▶ [Problem requirements]
The required output is the line that contains "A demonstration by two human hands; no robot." through the last line of the data, retyped verbatim and with nothing added.

▶ [Dataset excerpt]
• • • • •
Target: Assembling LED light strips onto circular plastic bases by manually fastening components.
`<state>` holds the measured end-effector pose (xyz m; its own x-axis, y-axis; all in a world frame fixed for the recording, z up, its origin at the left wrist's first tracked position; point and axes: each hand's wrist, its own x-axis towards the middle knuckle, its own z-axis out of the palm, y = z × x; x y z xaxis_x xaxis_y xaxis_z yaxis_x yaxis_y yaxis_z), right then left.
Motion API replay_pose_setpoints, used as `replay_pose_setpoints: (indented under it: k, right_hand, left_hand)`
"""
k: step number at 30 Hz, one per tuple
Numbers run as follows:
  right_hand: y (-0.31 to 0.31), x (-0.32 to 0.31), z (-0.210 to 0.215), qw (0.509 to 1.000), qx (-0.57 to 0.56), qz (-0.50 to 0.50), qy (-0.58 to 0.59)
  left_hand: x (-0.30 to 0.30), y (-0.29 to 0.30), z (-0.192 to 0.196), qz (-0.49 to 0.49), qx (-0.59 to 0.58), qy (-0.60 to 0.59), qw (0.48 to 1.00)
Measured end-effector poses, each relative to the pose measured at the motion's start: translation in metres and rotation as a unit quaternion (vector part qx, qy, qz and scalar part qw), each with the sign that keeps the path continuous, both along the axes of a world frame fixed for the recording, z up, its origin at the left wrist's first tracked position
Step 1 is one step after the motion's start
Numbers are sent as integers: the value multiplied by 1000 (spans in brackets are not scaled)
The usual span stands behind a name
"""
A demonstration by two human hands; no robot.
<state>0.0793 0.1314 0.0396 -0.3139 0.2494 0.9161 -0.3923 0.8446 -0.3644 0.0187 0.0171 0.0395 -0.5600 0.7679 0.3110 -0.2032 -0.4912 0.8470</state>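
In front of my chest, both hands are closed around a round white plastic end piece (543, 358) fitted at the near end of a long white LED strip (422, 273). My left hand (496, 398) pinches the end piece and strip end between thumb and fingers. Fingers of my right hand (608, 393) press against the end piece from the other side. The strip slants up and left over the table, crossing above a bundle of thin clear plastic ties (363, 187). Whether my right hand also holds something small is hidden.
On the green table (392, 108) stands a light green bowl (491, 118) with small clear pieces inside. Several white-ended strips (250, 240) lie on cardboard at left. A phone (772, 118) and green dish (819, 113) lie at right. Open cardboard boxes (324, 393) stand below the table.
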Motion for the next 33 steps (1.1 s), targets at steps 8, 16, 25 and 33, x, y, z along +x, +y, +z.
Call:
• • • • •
▶ [Response area]
A demonstration by two human hands; no robot.
<state>0.0793 0.1314 0.0396 -0.3139 0.2494 0.9161 -0.3923 0.8446 -0.3644 0.0187 0.0171 0.0395 -0.5600 0.7679 0.3110 -0.2032 -0.4912 0.8470</state>
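In front of my chest, both hands are closed around a round white plastic end piece (543, 358) fitted at the near end of a long white LED strip (422, 273). My left hand (496, 398) pinches the end piece and strip end between thumb and fingers. Fingers of my right hand (608, 393) press against the end piece from the other side. The strip slants up and left over the table, crossing above a bundle of thin clear plastic ties (363, 187). Whether my right hand also holds something small is hidden.
On the green table (392, 108) stands a light green bowl (491, 118) with small clear pieces inside. Several white-ended strips (250, 240) lie on cardboard at left. A phone (772, 118) and green dish (819, 113) lie at right. Open cardboard boxes (324, 393) stand below the table.
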Motion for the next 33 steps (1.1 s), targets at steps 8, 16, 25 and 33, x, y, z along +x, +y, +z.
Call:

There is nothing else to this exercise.